Excerpts from a white paper from HFTP, USA, that talks about preparing a hotel property for a hostile attack
After the recent November 2015 terror attacks in Paris hit near busy, entertainment venues: outside restaurants, bars and the soccer stadium, there has been a rise in concern about the security at hospitality venues. The attacks garnered worldwide publicity and comment, part of the strategy behind the string of terrorist attacks happening across the globe.
In addition, within the past couple of months hotels have been targeted for terrorist attacks with armed assaults. Why are hotels targeted? Hotels are considered soft targets that, when attacked, bring wide publicity. A 2009 report from Stratfor Global Intelligence wrote, “Hotels are the quintessential ‘soft targets.’ They have fixed locations and daily business activity that creates a perfect cover for preoperational surveillance. Extensive traffic — both human and vehicle — inside and outside the buildings still goes largely unregulated. This is especially true for larger hotels that incorporate bars, restaurants, clubs, shops, pools, gyms and other public facilities that cater to clientele besides the hotels’ own guests.”
So how does an industry that is required to offer a relaxed, discreet, unobtrusive and unencumbered experience for guests, reconcile those goals with offering guests a secure environment? Understanding that there is potential for danger, hospitality properties need to counter it with preemptive response planning. It is imperative for organisations to implement appropriate security measures, collaborate with local authorities and train staff in proper prevention and reaction methods. With the right planning a bad situation can be ameliorated.

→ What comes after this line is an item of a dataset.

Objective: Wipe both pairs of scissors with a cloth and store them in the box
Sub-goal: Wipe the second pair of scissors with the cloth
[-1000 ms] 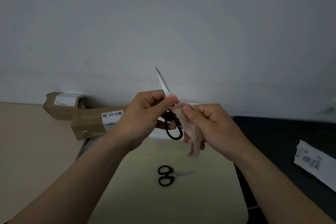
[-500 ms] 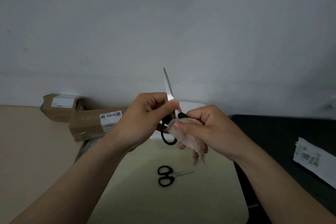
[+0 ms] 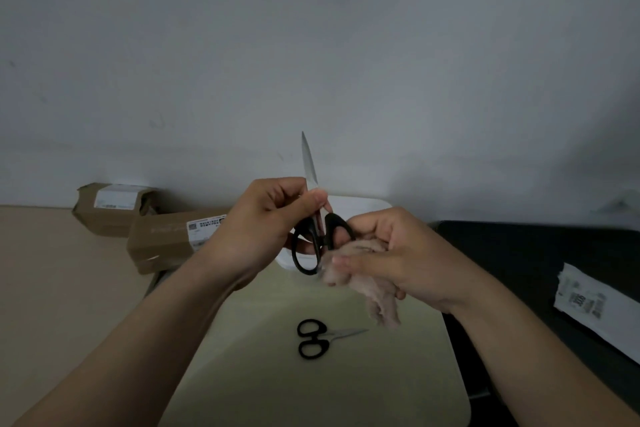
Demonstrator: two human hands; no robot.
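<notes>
My left hand pinches a large pair of black-handled scissors near the pivot, blade pointing up. My right hand holds a crumpled pinkish cloth pressed against the scissors' black handle loops. A second, smaller pair of black-handled scissors lies flat on the pale table below my hands, its blades pointing right. A white box sits behind my hands, mostly hidden by them.
Two brown cardboard parcels with labels lie at the left against the wall. A dark surface adjoins the table on the right, with a white labelled packet on it. The wall is close behind.
The cloth has slid down from the blade base to the handle loops. The scissors' blade has swung from tilted left to nearly upright.
</notes>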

There is no doubt that a security plan is necessary for any hospitality property. Even if the threat level in that area is low, as a high traffic public venue, the potential for a security emergency is likely. Every property, most likely, has a security plan in place already. If so, still consider the information below, because it could address situations that have not been considered or imagined.
To get started, have a physical security assessment conducted for the particular property. This includes an evaluation of the area’s crime levels and political stability, and whether your security system is sufficient to meet the potential threats for the region. Depending on the results of the assessment, management can determine what kind of resources need to be spent on for security and its support. If you are part of a larger hotel company, reach out to the corporate office to see what kind of assessment programme is available to you.
Based on the area’s threat level established by your security assessment, numerous physical and technological measures can be adopted. Some physical security measures include:
• Visible security
• Landscape barriers
• Protective window film/bullet proof glass
• Automatic locks
Investing in technology can also be a game changer. There are many monitoring products available that vary in cost. These systems use fingerprints, facial recognition, radio frequency identification (RFID) and web interfaces to track movement throughout the enterprise and also to limit access.
Regardless of the size of the operation, accessible Internet Protocol (IP) cameras are inexpensive and easy to set up and monitor.
The biggest defense arm in any security plan is the hotel staff. While one doesn’t want to scare the staff with outlandish scenarios, they do need to be informed of the potential dangers that exist. Educate them on ways a criminal or terrorist could use the facility as a base for illegal activities, how they can help prevent an attack and what their responsibilities are in an emergency scenario.
One important step towards prevention is for all staff to know what constitutes suspicious behaviour and be observant.
A big part of the hospitality business is hosting large groups for events. Such reservations come with advanced planning and an opportunity for the hotel to take an extra security step and vet the organisation or party. One can do this by researching the group; finding additional details as its history, purpose and recent activities. Also, during discussions with their representatives, one might consider having a conversation with them that covers more than event planning: asking if you’ve worked with them previously, or if additional security is needed and why.
Finally, if the group has a public Facebook page for the event, ask if the property can be a member of the group. These simple steps can often alert you to potential issues.
Monitoring for suspicious Activity
Staff should become the eyes and ears, and report suspicious activity to the security team. This includes when the person(s):
• Acts nervously and is overly concerned with privacy
• Denies hotel staff access to a room, or refuses room cleaning during an extended stay
• Insists on cash payment
• Attempts to gain access to restricted areas or talks his/her way in to private areas
• Conducts surveillance of the property, including:
Takes notes, pictures or videos of the hotel
Sits in a car outside and watches the comings and goings of the hotel
Walks around the vicinity of the hotel, noting the different entrances
Circles security and observes security technologies (i.e. cameras)
In addition to prevention, the worst case scenario must be planned for — develop a response plan. Response plans can be as unique as the enterprises that use them.